Compare integer-valued EXP to zero. Execute the first (non-zero) or second STMT (zero).

while (EXP) STMT

While integer-valued EXP evaluates to non-zero, execute STMT.

for (EXP1; EXP2; EXP3) STMT

Execute EXP1 as initialization. While EXP2 is non-zero, execute STMT, then the iteration expression EXP3.

foreach (VAR in ARRAY [ limit EXP ]) STMT

Loop over each element of the named global array, assigning current key to VAR. The array may not be modified within the statement. By adding a single + or – operator after the VAR or the ARRAY identifier, the iteration will proceed in a sorted order, by ascending or descending index or value. If the array contains statistics aggregates, adding the desired @operator between the ARRAY identifier and the + or – will specify the sorting aggregate function. See the STATISTICS section below for the ones available. Default is @count. Using the optional limit keyword limits the number of loop iterations to EXP times. EXP is evaluated once at the beginning of the loop.

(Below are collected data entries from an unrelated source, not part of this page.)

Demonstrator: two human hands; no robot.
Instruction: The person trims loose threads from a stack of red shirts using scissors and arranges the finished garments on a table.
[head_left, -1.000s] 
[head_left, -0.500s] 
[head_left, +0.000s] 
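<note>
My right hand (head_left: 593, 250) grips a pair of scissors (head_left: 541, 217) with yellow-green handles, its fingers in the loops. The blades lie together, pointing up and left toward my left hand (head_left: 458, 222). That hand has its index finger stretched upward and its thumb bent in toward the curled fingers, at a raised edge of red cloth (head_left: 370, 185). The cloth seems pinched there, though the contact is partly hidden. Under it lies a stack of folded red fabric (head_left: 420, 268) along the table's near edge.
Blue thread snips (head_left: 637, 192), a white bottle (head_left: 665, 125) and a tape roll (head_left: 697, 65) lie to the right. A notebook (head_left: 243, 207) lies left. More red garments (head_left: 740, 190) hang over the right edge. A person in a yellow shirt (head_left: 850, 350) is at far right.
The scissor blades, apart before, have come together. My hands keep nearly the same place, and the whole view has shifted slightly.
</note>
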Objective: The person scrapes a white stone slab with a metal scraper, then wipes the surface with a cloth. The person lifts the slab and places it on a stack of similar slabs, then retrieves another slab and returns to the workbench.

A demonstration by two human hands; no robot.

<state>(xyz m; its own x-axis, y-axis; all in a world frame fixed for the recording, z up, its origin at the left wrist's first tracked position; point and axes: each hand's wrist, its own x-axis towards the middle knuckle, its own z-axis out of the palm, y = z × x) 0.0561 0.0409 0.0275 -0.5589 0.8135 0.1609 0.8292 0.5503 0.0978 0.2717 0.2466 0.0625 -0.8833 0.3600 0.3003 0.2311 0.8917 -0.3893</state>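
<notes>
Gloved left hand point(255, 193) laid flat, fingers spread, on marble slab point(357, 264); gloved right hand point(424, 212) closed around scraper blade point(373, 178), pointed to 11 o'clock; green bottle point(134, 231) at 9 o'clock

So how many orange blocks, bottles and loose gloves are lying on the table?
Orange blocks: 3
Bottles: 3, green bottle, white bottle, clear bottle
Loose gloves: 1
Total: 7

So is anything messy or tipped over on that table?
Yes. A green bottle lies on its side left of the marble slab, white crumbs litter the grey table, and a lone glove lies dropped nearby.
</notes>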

foreach ([VAR1, VAR2, …] in ARRAY [ limit EXP ]) STMT

Same as above, used when the array is indexed with a tuple of keys. A sorting suffix may be used on at most one VAR or ARRAY identifier.

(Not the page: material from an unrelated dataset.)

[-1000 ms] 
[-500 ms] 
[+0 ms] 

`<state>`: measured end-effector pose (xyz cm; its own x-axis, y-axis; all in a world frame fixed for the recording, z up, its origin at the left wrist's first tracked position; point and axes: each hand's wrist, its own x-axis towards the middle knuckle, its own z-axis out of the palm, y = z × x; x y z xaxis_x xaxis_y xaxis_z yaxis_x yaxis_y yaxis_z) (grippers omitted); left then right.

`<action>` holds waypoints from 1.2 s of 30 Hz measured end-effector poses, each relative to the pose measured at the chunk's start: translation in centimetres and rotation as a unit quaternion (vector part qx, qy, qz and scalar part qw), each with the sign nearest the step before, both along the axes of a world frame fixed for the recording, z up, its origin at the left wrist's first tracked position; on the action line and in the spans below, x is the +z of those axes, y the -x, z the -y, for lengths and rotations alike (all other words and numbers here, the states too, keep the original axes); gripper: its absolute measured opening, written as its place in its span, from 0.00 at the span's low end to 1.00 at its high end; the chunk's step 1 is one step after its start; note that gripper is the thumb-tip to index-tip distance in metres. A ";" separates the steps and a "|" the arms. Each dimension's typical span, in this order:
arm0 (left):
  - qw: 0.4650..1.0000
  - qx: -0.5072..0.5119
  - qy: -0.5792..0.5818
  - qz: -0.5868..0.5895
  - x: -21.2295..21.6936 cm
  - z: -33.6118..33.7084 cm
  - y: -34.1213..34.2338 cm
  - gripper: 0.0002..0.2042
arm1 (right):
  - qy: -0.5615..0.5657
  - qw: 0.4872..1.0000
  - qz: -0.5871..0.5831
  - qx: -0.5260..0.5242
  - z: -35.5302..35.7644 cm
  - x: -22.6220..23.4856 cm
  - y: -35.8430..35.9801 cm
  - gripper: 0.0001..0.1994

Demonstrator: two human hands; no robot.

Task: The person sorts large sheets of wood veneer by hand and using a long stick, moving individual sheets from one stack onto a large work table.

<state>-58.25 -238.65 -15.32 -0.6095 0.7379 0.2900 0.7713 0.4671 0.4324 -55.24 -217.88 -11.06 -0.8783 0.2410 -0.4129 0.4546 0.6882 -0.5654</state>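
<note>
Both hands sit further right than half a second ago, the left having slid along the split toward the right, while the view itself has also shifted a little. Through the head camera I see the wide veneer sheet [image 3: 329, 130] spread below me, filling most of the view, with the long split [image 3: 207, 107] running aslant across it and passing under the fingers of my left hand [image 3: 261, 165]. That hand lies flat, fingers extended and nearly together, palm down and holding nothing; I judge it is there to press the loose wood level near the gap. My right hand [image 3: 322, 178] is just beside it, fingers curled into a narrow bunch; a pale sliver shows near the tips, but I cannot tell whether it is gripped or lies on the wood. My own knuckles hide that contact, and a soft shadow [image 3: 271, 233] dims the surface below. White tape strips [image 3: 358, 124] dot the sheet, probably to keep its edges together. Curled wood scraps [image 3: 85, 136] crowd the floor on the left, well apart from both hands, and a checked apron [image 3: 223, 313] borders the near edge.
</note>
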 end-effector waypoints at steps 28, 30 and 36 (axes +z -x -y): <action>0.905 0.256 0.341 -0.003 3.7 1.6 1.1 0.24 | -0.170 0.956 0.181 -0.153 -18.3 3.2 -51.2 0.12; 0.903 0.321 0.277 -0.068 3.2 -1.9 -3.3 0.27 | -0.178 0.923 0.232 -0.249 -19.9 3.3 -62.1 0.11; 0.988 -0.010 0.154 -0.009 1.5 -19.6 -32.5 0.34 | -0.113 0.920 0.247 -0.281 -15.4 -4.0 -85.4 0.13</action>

foreach ([VAR1, VAR2, …] in ARRAY [INDEX1, INDEX2, …] [ limit EXP ]) STMT

Same as above, where iterations are limited to elements in the array where the keys match the index values specified. The symbol * can be used to specify an index and will be treated as a wildcard.

foreach (VAR0 = VAR in ARRAY [ limit EXP ]) STMT

This variant of foreach saves current value into VAR0 on each iteration, so it is the same as ARRAY[VAR]. This also works with a tuple of keys. Sorting suffixes on VAR0 have the same effect as on ARRAY.

foreach (VAR0 = VAR in ARRAY [INDEX1, INDEX2, …] [ limit EXP ]) STMT

Same as above, where iterations are limited to elements in the array where the keys match the index values specified. The symbol * can be used to specify an index and will be treated as a wildcard.

break, continue

Exit or iterate the innermost nesting loop (while or for or foreach) statement.

return EXP

Return EXP value from enclosing function. If the function’s value is not taken anywhere, then a return statement is not needed, and the function will have a special "unknown" type with no return value.

next

Return now from enclosing probe handler. This is especially useful in probe aliases that apply event filtering predicates. When used in functions, the execution will be immediately transferred to the next overloaded function.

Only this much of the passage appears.